» **Activity**: Restate all the data word for word, leaving nothing out.

» **Source data**:
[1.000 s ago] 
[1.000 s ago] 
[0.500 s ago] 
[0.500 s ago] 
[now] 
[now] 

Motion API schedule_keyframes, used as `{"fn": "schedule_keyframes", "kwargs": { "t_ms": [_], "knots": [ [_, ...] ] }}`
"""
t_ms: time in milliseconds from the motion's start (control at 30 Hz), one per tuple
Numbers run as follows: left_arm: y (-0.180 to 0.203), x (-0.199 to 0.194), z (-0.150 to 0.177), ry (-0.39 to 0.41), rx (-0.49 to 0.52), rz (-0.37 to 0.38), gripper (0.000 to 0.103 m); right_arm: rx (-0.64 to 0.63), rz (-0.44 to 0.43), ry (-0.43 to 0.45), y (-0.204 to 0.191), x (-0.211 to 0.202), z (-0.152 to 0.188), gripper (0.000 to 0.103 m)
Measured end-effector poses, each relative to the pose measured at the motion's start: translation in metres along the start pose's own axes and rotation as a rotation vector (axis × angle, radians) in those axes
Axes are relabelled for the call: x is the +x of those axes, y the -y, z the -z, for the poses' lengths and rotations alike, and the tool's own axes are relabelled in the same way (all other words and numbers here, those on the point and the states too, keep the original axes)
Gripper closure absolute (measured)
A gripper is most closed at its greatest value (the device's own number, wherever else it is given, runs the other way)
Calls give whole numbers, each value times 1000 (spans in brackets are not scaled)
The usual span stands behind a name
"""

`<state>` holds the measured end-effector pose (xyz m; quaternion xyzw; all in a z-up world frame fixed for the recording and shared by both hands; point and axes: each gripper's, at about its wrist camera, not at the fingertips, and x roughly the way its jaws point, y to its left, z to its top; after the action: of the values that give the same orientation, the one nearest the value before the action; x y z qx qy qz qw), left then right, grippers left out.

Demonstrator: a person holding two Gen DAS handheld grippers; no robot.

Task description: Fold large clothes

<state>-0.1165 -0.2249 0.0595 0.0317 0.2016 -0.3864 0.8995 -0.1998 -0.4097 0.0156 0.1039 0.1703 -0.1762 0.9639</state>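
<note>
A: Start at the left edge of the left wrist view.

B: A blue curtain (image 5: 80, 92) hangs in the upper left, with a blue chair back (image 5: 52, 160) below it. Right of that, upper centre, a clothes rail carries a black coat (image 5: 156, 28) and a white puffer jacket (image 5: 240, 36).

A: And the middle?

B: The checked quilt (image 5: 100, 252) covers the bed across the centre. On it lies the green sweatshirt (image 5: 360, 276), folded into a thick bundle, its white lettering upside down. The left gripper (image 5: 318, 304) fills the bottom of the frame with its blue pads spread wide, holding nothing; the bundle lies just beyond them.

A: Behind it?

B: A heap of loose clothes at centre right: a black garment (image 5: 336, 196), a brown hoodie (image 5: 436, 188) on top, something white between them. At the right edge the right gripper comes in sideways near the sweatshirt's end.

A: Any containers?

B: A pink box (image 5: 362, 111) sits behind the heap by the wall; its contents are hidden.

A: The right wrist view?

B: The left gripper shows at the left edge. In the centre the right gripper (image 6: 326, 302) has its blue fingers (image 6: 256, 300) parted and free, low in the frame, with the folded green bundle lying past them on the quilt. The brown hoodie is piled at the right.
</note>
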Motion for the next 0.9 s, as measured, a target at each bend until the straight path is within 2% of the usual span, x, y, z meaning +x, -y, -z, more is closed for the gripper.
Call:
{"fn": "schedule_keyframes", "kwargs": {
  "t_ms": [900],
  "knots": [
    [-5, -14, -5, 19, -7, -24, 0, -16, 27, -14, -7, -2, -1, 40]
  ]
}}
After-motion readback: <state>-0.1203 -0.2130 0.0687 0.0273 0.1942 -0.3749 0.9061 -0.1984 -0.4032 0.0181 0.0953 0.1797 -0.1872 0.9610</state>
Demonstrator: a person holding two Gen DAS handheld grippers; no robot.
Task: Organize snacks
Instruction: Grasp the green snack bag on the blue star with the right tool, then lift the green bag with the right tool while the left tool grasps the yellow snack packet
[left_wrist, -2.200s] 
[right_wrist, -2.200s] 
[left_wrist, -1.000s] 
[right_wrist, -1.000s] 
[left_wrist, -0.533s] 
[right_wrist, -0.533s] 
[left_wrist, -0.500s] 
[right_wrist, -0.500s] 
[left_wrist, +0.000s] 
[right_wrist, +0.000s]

» **Reply to the task**:
[1.000 s ago] 
[1.000 s ago] 
[0.500 s ago] 
[0.500 s ago] 
[now] 
[now] 

Motion API schedule_keyframes, used as `{"fn": "schedule_keyframes", "kwargs": { "t_ms": [_], "knots": [ [_, ...] ] }}`
"""
t_ms: time in milliseconds from the motion's start (control at 30 Hz), one per tuple
Numbers run as follows: left_arm: y (-0.180 to 0.203), x (-0.199 to 0.194), z (-0.150 to 0.177), ry (-0.39 to 0.41), rx (-0.49 to 0.52), rz (-0.37 to 0.38), gripper (0.000 to 0.103 m); right_arm: rx (-0.64 to 0.63), rz (-0.44 to 0.43), ry (-0.43 to 0.45), y (-0.204 to 0.191), x (-0.211 to 0.202), z (-0.152 to 0.188), gripper (0.000 to 0.103 m)
Measured end-effector poses, each relative to the pose measured at the motion's start: translation in metres along the start pose's own axes and rotation as a rotation vector (axis × angle, radians) in those axes
Axes are relabelled for the call: x is the +x of those axes, y the -y, z the -z, for the poses' lengths and rotations alike, and the tool's own axes are relabelled in the same way (all other words and numbers here, those on the point and the states too, keep the original axes)
Gripper closure absolute (measured)
A gripper is most closed at its greatest value (the device's own number, wherever else it is given, runs the other way)
Calls give whole numbers, each value times 1000 (spans in brackets are not scaled)
The usual span stands behind a name
"""

`<state>` holds the measured end-effector pose (xyz m; quaternion xyzw; all in a z-up world frame fixed for the recording and shared by both hands; point and axes: each gripper's, at about its wrist camera, not at the fingertips, and x roughly the way its jaws point, y to its left, z to its top; after the action: of the values that give the same orientation, the one nearest the value before the action; x y z qx qy qz qw), left then right, grippers left out.

Demonstrator: a person holding two Gen DAS handheld grippers; no robot.

Task description: Fold large clothes

<state>-0.1165 -0.2249 0.0595 0.0317 0.2016 -0.3864 0.8995 -0.1998 -0.4097 0.0156 0.1039 0.1703 -0.1762 0.9639</state>
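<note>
A: Start at the left edge of the left wrist view.

B: A blue curtain (image 5: 80, 92) hangs in the upper left, with a blue chair back (image 5: 52, 160) below it. Right of that, upper centre, a clothes rail carries a black coat (image 5: 156, 28) and a white puffer jacket (image 5: 240, 36).

A: And the middle?

B: The checked quilt (image 5: 100, 252) covers the bed across the centre. On it lies the green sweatshirt (image 5: 360, 276), folded into a thick bundle, its white lettering upside down. The left gripper (image 5: 318, 304) fills the bottom of the frame with its blue pads spread wide, holding nothing; the bundle lies just beyond them.

A: Behind it?

B: A heap of loose clothes at centre right: a black garment (image 5: 336, 196), a brown hoodie (image 5: 436, 188) on top, something white between them. At the right edge the right gripper comes in sideways near the sweatshirt's end.

A: Any containers?

B: A pink box (image 5: 362, 111) sits behind the heap by the wall; its contents are hidden.

A: The right wrist view?

B: The left gripper shows at the left edge. In the centre the right gripper (image 6: 326, 302) has its blue fingers (image 6: 256, 300) parted and free, low in the frame, with the folded green bundle lying past them on the quilt. The brown hoodie is piled at the right.
</note>
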Motion for the next 0.9 s, as measured, a target at each bend until the straight path is within 2% of the usual span, x, y, z meaning +x, -y, -z, more is closed for the gripper.
Call:
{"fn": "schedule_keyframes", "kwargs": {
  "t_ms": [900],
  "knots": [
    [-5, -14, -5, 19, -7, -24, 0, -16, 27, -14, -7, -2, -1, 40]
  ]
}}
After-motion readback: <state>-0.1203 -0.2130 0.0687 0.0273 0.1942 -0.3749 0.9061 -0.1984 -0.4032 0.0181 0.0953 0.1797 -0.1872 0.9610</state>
Demonstrator: a person holding two Gen DAS handheld grippers; no robot.
Task: Organize snacks
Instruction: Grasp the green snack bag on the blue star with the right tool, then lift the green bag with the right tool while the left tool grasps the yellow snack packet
[left_wrist, -2.200s] 
[right_wrist, -2.200s] 
[left_wrist, -1.000s] 
[right_wrist, -1.000s] 
[left_wrist, -0.533s] 
[right_wrist, -0.533s] 
[left_wrist, -0.500s] 
[right_wrist, -0.500s] 
[left_wrist, +0.000s] 
[right_wrist, +0.000s]

The output above is the complete answer.